Given data -
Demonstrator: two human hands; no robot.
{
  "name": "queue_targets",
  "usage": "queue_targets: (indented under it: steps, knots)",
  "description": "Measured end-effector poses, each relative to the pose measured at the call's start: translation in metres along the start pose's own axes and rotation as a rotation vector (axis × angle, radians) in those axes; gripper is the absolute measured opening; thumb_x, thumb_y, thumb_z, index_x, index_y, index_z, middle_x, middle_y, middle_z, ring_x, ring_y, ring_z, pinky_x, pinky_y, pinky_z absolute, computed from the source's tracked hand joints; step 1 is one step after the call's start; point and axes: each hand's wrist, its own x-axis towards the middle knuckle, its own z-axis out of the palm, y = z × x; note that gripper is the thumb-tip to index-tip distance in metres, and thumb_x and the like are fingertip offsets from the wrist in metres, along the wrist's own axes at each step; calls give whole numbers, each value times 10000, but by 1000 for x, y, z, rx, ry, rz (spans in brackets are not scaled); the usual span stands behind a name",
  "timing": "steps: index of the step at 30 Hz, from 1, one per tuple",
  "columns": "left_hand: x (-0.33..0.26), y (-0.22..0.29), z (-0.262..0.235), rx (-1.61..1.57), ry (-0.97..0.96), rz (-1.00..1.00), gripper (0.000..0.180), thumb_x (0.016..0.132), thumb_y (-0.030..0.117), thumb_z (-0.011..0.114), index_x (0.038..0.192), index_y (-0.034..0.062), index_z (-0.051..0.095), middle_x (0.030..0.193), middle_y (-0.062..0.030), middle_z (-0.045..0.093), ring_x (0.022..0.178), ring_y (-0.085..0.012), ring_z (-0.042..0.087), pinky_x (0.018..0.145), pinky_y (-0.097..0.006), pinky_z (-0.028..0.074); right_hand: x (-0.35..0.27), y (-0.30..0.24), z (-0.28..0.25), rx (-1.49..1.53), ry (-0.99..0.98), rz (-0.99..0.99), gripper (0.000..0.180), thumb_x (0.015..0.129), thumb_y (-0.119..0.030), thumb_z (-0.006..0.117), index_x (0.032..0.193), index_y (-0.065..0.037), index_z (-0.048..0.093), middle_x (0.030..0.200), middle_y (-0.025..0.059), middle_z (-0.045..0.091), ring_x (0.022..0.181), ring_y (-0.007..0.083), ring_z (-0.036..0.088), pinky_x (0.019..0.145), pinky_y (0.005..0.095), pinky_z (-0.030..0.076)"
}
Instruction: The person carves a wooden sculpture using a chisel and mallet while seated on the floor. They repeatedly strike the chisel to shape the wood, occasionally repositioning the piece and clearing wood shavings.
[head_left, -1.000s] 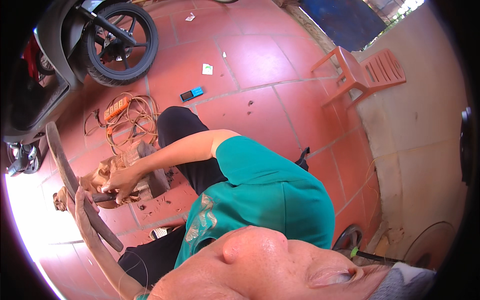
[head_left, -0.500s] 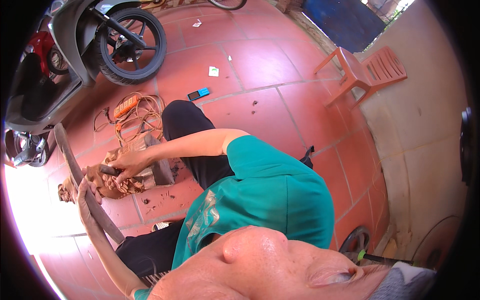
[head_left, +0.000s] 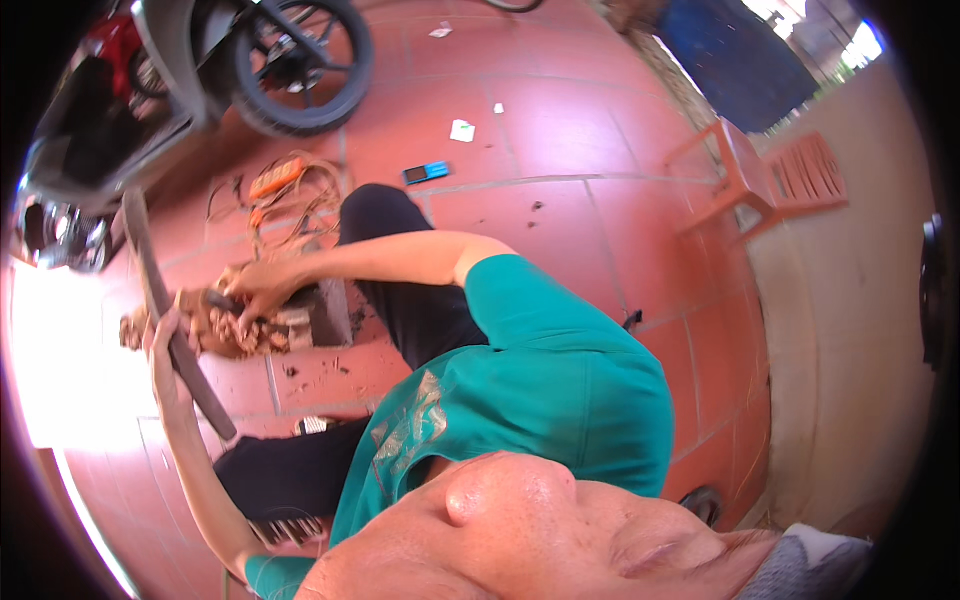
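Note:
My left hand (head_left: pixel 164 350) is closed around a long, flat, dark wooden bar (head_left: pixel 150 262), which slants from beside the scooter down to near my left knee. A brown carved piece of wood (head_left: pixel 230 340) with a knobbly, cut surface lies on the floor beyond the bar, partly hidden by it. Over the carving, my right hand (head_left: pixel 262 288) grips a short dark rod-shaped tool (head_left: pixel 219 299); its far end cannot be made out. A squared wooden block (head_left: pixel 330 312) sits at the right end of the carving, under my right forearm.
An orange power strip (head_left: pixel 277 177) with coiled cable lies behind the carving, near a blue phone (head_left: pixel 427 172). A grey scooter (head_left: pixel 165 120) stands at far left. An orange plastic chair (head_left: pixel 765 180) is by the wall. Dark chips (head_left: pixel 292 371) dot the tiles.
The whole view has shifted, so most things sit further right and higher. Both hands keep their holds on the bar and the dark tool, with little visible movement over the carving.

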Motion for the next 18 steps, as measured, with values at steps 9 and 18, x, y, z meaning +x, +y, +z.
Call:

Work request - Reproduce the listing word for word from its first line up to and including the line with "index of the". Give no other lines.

Solved problem -
Demonstrator: two human hands; no robot.
{
  "name": "queue_targets",
  "usage": "queue_targets: (indented under it: steps, knots)",
  "description": "Measured end-effector poses, each relative to the pose measured at the call's start: translation in metres along the start pose's own axes and rotation as a rotation vector (axis × angle, radians) in those axes; gripper is the absolute measured opening; thumb_x, thumb_y, thumb_z, index_x, index_y, index_z, middle_x, middle_y, middle_z, ring_x, ring_y, ring_z, pinky_x, pinky_y, pinky_z absolute, computed from the source's tracked hand joints; step 1 is one step after the call's start; point and axes: each hand's wrist, its own x-axis towards the middle knuckle, its own z-axis out of the palm, y = z × x; note that gripper is the thumb-tip to index-tip distance in metres, and thumb_x and the like are fingertip offsets from the wrist in metres, along the wrist's own axes at each step; calls give whole numbers, each value times 10000, but by 1000 for x, y, z, rx, ry, rz (spans in brackets are not scaled); the usual span stands behind a name",
  "timing": "steps: index of the step at 30 Hz, from 1, one per tuple",

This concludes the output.